## EXERCISE MATERIALS
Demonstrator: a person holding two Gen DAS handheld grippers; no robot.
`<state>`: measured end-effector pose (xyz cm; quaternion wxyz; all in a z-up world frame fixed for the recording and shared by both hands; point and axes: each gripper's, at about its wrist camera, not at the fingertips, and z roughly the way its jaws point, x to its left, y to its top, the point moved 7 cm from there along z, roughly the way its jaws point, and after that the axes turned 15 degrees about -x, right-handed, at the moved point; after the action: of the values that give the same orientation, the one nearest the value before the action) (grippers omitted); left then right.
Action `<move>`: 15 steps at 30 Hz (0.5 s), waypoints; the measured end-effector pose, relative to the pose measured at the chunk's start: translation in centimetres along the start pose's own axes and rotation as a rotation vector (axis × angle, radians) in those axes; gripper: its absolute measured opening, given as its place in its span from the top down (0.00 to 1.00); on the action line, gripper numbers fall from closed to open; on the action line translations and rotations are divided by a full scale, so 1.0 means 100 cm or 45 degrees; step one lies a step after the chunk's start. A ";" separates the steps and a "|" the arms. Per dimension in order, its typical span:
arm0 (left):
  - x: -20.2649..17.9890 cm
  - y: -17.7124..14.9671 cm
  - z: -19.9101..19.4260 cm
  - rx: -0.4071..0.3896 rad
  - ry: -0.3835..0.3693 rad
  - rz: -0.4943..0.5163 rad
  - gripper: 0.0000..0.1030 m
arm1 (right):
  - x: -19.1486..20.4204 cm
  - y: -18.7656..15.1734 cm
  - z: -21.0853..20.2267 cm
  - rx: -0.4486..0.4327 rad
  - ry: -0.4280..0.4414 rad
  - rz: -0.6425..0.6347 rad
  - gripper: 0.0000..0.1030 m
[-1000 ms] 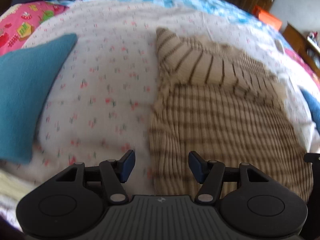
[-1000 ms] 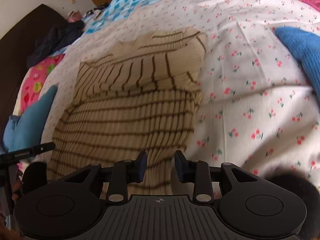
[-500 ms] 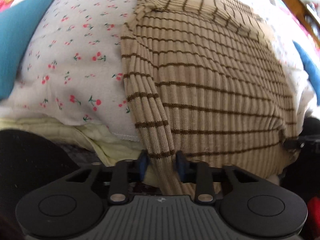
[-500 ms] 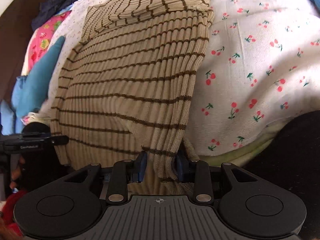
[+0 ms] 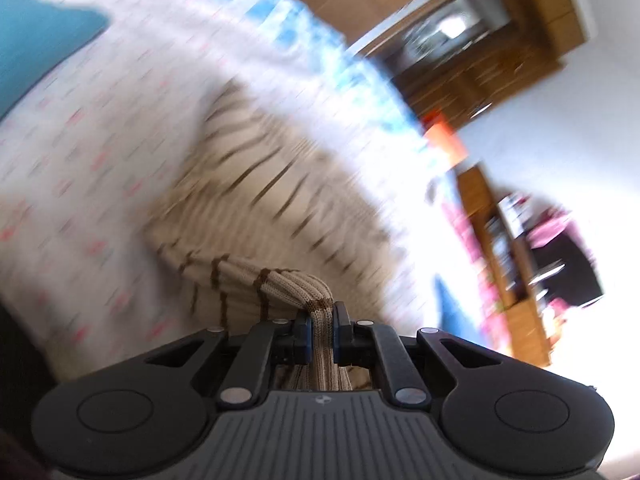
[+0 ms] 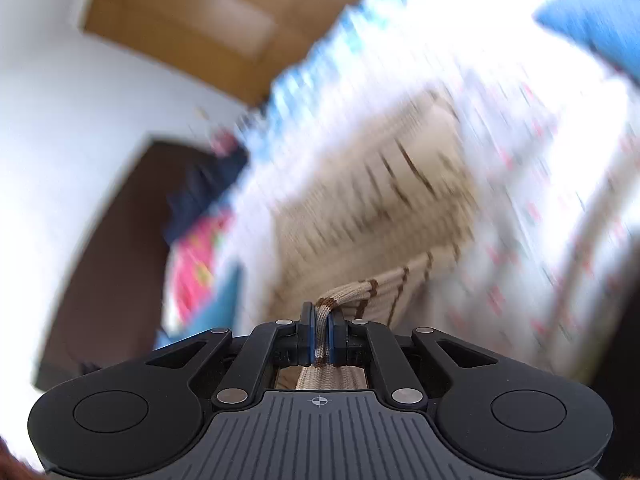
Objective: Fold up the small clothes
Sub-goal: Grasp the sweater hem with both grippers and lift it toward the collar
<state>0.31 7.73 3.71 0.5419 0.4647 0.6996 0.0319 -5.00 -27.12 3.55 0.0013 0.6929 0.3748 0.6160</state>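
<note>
Blur smears the cherry-print bedsheet [image 5: 80, 184], yet both the left gripper [image 5: 320, 330] and right gripper [image 6: 319, 334] show jaws clamped on the striped beige sweater [image 5: 256, 200], which stretches toward twelve o'clock.

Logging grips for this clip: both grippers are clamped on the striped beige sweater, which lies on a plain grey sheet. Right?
Not quite. The sheet is white with small red cherry prints, not plain grey; the left wrist view shows it. The left gripper and right gripper are indeed both clamped on the striped beige sweater.
</note>
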 end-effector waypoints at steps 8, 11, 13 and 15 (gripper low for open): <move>-0.007 0.080 0.071 -0.203 -0.045 -0.004 0.86 | -0.001 0.079 0.059 -0.262 -0.045 0.093 0.93; 0.018 0.095 0.110 -0.224 0.016 -0.078 0.86 | -0.021 0.094 0.100 -0.276 -0.126 0.115 0.93; 0.040 0.100 0.133 -0.216 0.075 -0.132 0.86 | -0.038 0.096 0.128 -0.260 -0.183 0.146 0.93; 0.060 0.096 0.158 -0.194 0.137 -0.174 0.86 | -0.054 0.094 0.155 -0.234 -0.226 0.174 0.93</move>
<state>18.82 10.03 -1.86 0.5383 0.3710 0.7531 0.0730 13.35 -29.58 -0.41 0.0559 0.7656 0.2672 0.5825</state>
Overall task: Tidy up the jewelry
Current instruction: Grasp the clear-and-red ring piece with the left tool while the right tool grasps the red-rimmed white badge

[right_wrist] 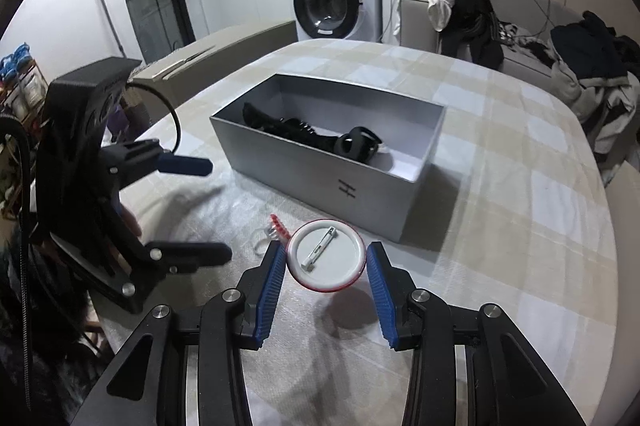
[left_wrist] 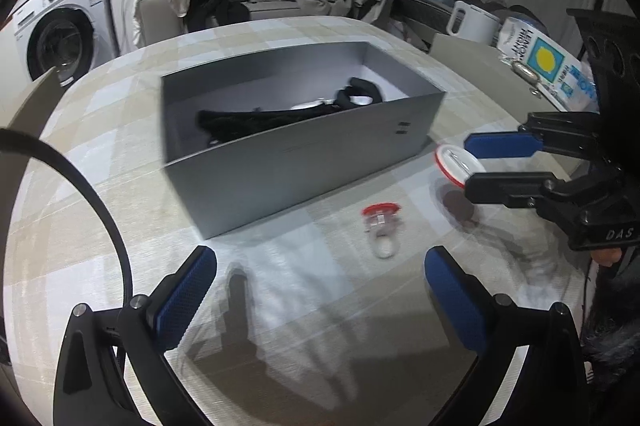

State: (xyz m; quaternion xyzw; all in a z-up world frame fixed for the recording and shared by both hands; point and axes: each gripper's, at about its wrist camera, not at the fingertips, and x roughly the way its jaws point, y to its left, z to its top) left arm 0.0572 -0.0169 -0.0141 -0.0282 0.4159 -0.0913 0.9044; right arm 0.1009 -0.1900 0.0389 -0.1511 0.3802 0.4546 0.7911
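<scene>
You are partway through, by the look of it: the gray box on the tabletop already holds some dark pieces, a long black strap or band lying along its floor and a black looped item with something white beside it, though you cannot make out exactly what each one is. Your right tool holds the round pin badge between its 2 blue pads, red rim outward and the white back with its metal pin facing the camera; the badge is lifted off the tabletop, with its shadow below it, and it sits just short of the box's near wall. That badge is not yet in the box, so carrying it over the wall and letting it go is the step in hand, as far as I can judge. Your left tool stands wide apart and holds nothing, hovering low over the tabletop. Ahead of it, between its fingers and the box, lies the red-topped toy ring with its clear band, resting on the tabletop and touched by neither tool. So 2 pieces appear left: the badge you hold and the ring. No other loose jewelry shows on the tabletop in either view.
</scene>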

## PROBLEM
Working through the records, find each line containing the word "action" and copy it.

## ANSWER SECTION
`<state>`: measured end-effector pose (xyz cm; quaternion wxyz; all in a z-up world frame fixed for the recording and shared by both hands; point and axes: each gripper's, at about its wrist camera, not at the fingertips, and z roughly the way its jaws point, x to its left, y to its top, the point moved 7 cm from there along z, roughly the way its jaws point, and after that the axes turned 15 degrees about -x, right-handed, at the moved point; after the action: of the values that give the same orientation, the one nearest the value before the action) (grippers omitted); left then right.
Action `<move>`: 15 steps at 30 Hz (0.5 s), waypoints; the measured end-effector pose, relative to the pose measured at the chunk's start: translation in centimetres along the start pose's own axes and rotation as a rotation vector (axis × angle, radians) in those axes; gripper: its absolute measured opening, given as its place in its span from the top down (0.00 to 1.00); on the action line, gripper numbers fall from closed to open; on the action line translations and rotations are divided by a full scale, so 1.0 means 100 cm or 45 degrees; step one lies a step after the chunk's start. A ";" separates the steps and a "|" the arms. Per dimension in order, its typical span:

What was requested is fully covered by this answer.